Valoriser la recherche fondamentale et promouvoir la gigue d’art

INCLUSION

Favoriser la diversité des pratiques

PROSPECTION

Déployer la relève en gigue contemporaine

L’Incubateur ouvre une ambassade en accueillant annuellement des artistes non issus du milieu de la gigue. Pour l’an 01, ce sont Ivanie Aubin-Malo, Sarah Bronsard et Marie Mougeolle.

 

Ces trois chorégraphes/interprètes vont bénéficier d’une banque de 25h de répétitions avec comme moteur de création : la gigue. Une ouverture sur le milieu de la danse avec trois ambassadrices qui présenteront les fruits de leurs recherches lors d’un post-mortem au printemps 2021. De nouvelles gigues d’art.

Depuis 2018, Jonathan C. Rousseau et Sarah Bronsard oeuvrent à rapprocher la gigue et le flamenco lors de soirées d’improvisation avec des équipes mixtes.

 

En vue de favoriser une rencontre plus riche, des ateliers et des sessions d’improvisations communes en résidence vont se succéder durant la saison 20-21. Les artistes des deux pratiques vont échanger et partager leurs différents codes d’exécutions rythmiques. L’incubateur va culminer avec un tournoi d’improvisation giguée sur trois jours à l’automne 2021.
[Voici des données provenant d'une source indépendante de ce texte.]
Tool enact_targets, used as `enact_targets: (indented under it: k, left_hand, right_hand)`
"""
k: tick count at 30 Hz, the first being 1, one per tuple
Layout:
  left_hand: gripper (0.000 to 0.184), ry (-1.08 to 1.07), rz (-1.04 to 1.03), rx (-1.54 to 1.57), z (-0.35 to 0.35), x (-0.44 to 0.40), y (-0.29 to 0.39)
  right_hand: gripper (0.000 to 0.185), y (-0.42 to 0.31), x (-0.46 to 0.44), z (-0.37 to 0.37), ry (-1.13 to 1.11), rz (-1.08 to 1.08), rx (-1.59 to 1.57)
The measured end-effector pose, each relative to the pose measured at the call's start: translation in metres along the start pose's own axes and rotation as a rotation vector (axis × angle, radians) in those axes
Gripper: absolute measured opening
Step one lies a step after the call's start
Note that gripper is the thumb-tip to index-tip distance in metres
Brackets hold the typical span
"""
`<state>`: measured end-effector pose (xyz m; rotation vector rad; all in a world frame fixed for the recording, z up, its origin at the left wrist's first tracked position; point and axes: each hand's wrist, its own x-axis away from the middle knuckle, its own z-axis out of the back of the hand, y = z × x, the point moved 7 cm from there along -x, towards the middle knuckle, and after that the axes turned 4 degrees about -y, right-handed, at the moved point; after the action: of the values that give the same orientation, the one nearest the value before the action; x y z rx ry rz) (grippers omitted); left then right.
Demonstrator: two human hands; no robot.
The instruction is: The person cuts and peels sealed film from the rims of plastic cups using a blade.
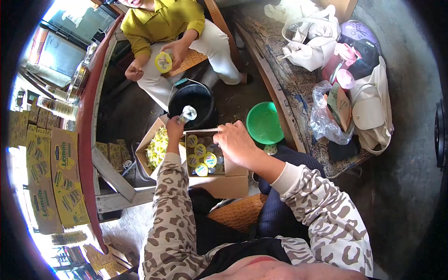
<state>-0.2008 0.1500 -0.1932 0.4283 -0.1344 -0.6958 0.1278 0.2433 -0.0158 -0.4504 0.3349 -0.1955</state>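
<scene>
A: Fingers first. What is listed?

B: Left hand (174, 129): fingers closed around one end of a clear cup (188, 113), bright end pointing away from the palm. Held so, it seems, to expose the far end to view. Contents: cannot tell, because of glare.

A: Right hand (237, 143)?

B: Fingers bent over the far right corner of an open carton (237, 169). Likely there to steady it; whether they pinch the cardboard or only rest on it, I cannot tell.

A: Position of the cup?

B: In front of the near rim of a black bucket (208, 89) as seen from above, beyond the carton. Height over the rim: cannot tell.

A: Carton, contents?

B: Several yellow-topped cups (199, 150), lids mostly facing up, alongside clear ones. Set close before the lap, probably for short reach.

A: Adjacent stock?

B: Left of it, a box (141, 156) of yellow scraps (157, 145), presumably boxed to contain loose bits. Right and beyond, one green basin (255, 122), on the floor beside the bench (288, 100).

A: Opposite?

B: A seated co-worker, one hand (179, 49) holding a yellow round-topped cup (163, 62), its top turned outward.
</scene>
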Motion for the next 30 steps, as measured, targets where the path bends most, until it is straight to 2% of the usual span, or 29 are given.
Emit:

Un incubateur spécifique est offert à Rachel Carignan pour développer la relève en gigue contemporaine et créer un lien avec les jeunes des troupes de folklore québécois.

 

Laboratoire vivant, expérimentations déjantées, foutoir chaotique, cette expérience artistique est connectée avec l’Incubateur Labrèche. Deux incubateurs en parallèle qui vont travailler de concert, se contrarier mutuellement ou se contredire jusqu’à plus soif. Avec des jeunes artistes qui vont imbriquer de nouveaux souffles gigués. Et plusieurs étapes de travail dévoilées avec public. Qui est le double de l’autre ?

Un incubateur spécifique est offert à Charles Labrèche pour développer la relève en gigue contemporaine et créer un lien avec les jeunes des troupes de folklore québécois.

 

Laboratoire vivant, expérimentations déjantées, foutoir chaotique, cette expérience artistique est connectée avec l’Incubateur Carignan. Deux incubateurs en parallèle qui vont travailler de concert, se contrarier mutuellement ou se contredire jusqu’à plus soif. Avec des jeunes artistes qui vont imbriquer de nouveaux souffles gigués. Et plusieurs étapes de travail dévoilées avec public. Qui est le double de l’autre ?
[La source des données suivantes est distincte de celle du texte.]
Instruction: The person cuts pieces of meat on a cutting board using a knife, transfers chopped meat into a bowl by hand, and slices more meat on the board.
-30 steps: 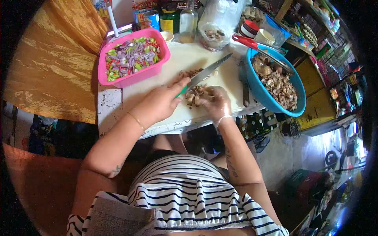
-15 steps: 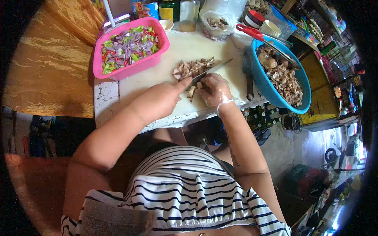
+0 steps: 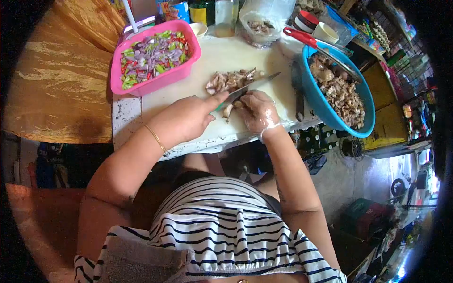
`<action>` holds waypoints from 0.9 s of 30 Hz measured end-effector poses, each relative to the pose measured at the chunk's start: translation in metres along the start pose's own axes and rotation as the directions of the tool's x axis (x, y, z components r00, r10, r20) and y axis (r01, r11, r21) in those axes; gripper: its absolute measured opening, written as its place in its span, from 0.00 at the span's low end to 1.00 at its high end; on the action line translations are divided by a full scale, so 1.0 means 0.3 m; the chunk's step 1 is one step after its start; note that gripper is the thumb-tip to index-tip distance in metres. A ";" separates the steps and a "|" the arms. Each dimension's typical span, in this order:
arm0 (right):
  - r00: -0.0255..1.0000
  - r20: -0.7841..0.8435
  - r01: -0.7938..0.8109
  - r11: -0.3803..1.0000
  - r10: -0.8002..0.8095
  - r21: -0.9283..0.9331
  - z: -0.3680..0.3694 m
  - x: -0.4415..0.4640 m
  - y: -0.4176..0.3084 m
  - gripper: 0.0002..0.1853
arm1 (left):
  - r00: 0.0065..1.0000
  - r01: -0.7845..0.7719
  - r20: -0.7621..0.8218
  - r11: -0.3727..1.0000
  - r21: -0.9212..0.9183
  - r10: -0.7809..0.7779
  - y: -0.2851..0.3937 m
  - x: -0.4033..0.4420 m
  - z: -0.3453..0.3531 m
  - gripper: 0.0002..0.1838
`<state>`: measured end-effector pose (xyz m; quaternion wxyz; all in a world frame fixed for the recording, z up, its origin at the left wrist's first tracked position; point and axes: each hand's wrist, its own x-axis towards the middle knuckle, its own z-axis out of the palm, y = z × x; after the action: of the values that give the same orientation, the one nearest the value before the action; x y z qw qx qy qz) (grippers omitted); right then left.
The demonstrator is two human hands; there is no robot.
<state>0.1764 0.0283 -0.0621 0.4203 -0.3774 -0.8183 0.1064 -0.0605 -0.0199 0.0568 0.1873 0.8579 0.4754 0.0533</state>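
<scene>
My left hand [image 3: 191, 115] is closed round the green handle of a knife [image 3: 245, 88], index finger along the top of the blade. The blade slants up to the right, just beside my right hand [image 3: 257, 111]. That hand wears a clear plastic glove, and its curled fingers press a piece of meat [image 3: 240, 104] on the white cutting board [image 3: 177, 96]. Most of this piece is hidden by the fingers. A small cut bit [image 3: 228, 111] lies between the hands. Beyond the blade sits a pile of chopped meat [image 3: 226, 80].
A pink basin [image 3: 155, 82] of sliced onions and peppers stands at left. At right, a blue basin [image 3: 330, 111] holds chopped meat and red-handled tongs [image 3: 302, 36]. Another dark-handled utensil [image 3: 299, 101] lies beside it. A plastic bag [image 3: 259, 33] and bottles [image 3: 225, 19] stand at the back.
My left hand has turned slightly, so the green handle and a bracelet now show. The blade tip has dipped a little. My right hand stays on the meat.
</scene>
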 end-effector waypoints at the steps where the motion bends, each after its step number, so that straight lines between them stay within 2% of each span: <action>1: 1.000 0.005 -0.026 1.000 0.026 0.014 -0.002 -0.009 -0.003 0.08 | 0.997 -0.052 -0.059 0.999 0.011 0.053 -0.026 0.013 0.036 0.36; 4: 0.999 0.020 -0.042 0.994 0.045 -0.105 -0.010 -0.012 -0.008 0.08 | 0.998 0.057 -0.021 0.995 -0.082 -0.059 -0.007 0.085 0.094 0.36; 7: 1.000 -0.027 -0.017 0.997 0.015 -0.070 0.004 -0.021 0.016 0.10 | 0.985 0.155 0.086 0.987 -0.051 -0.150 0.047 0.135 0.057 0.33; 10: 0.999 -0.037 0.015 0.996 -0.018 -0.092 -0.027 -0.010 -0.011 0.12 | 0.987 -0.036 -0.158 0.959 -0.281 -0.009 -0.064 0.137 0.116 0.35; 12: 0.987 -0.087 -0.142 0.989 0.139 -0.038 -0.010 -0.022 0.019 0.12 | 0.925 -0.146 -0.381 0.940 -0.309 0.018 -0.079 0.115 0.132 0.35; 14: 0.956 -0.105 -0.269 0.962 0.273 0.053 -0.010 -0.047 0.029 0.10 | 0.921 -0.104 -0.384 0.905 -0.412 -0.069 -0.085 0.069 0.138 0.36; 15: 0.935 -0.070 -0.350 0.937 0.348 -0.015 -0.008 -0.047 0.025 0.13 | 0.919 -0.083 -0.380 0.890 -0.449 -0.106 -0.080 0.046 0.137 0.36; 18: 0.905 -0.183 -0.418 0.883 0.384 -0.213 0.034 -0.026 -0.099 0.22 | 0.930 0.006 -0.320 0.881 -0.472 -0.178 -0.068 -0.015 0.113 0.36; 19: 0.916 -0.195 -0.387 0.900 0.350 -0.203 0.053 -0.020 -0.140 0.31 | 0.935 0.029 -0.304 0.890 -0.456 -0.185 -0.072 -0.028 0.112 0.37; 20: 0.918 -0.157 -0.392 0.891 0.363 -0.228 0.079 -0.011 -0.165 0.34 | 0.937 0.029 -0.305 0.907 -0.420 -0.171 -0.082 -0.035 0.122 0.37; 22: 0.908 -0.090 -0.417 0.866 0.409 -0.276 0.093 0.003 -0.219 0.27 | 0.947 0.067 -0.263 0.912 -0.404 -0.186 -0.086 -0.052 0.123 0.37; 24: 0.927 -0.123 -0.373 0.904 0.354 -0.209 0.109 0.006 -0.199 0.25 | 0.955 0.145 -0.169 0.884 -0.444 -0.242 -0.047 -0.076 0.074 0.37; 27: 0.941 -0.202 -0.307 0.937 0.272 -0.167 0.115 0.003 -0.161 0.24 | 0.933 0.009 -0.323 0.908 -0.419 -0.158 -0.079 -0.090 0.100 0.37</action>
<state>0.1241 0.0005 -0.0594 0.4314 -0.5416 -0.7196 0.0524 -0.0860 -0.0394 0.0226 0.2780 0.7545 0.5160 0.2952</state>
Se déroulant sur trois ans, un artiste gigueur se lance dans une recherche fondamentale qui se transformera au fil du temps.

 

Antoine Turmine – chorégraphe et interprète – dévoilera l’évolution de sa recherche à travers plusieurs étapes de travail publiques. Physiques ou virtuelles. Ce qui importe, ce n’est pas la finalité, mais le processus de création, le développement de la pensée, la métamorphose du mouvement, la mutation de la gigue. Vivre le luxe du temps.

L’incubateur dans sa forme classique depuis son lancement au printemps 2019. Un montant est offert pour couvrir 20h de locaux pour des répétitions.

 

Quatre fois par année, tout artiste qui veut plonger dans une recherche dont le moteur de création est la gigue, peut appliquer en remplissant le formulaire en ligne. À chaque changement de saison : 21 mars, 21 juin, 21 septembre, 21 décembre. Les quatre récipiendaires présentent annuellement les fruits de leurs recherches lors d’un post-mortem avec public.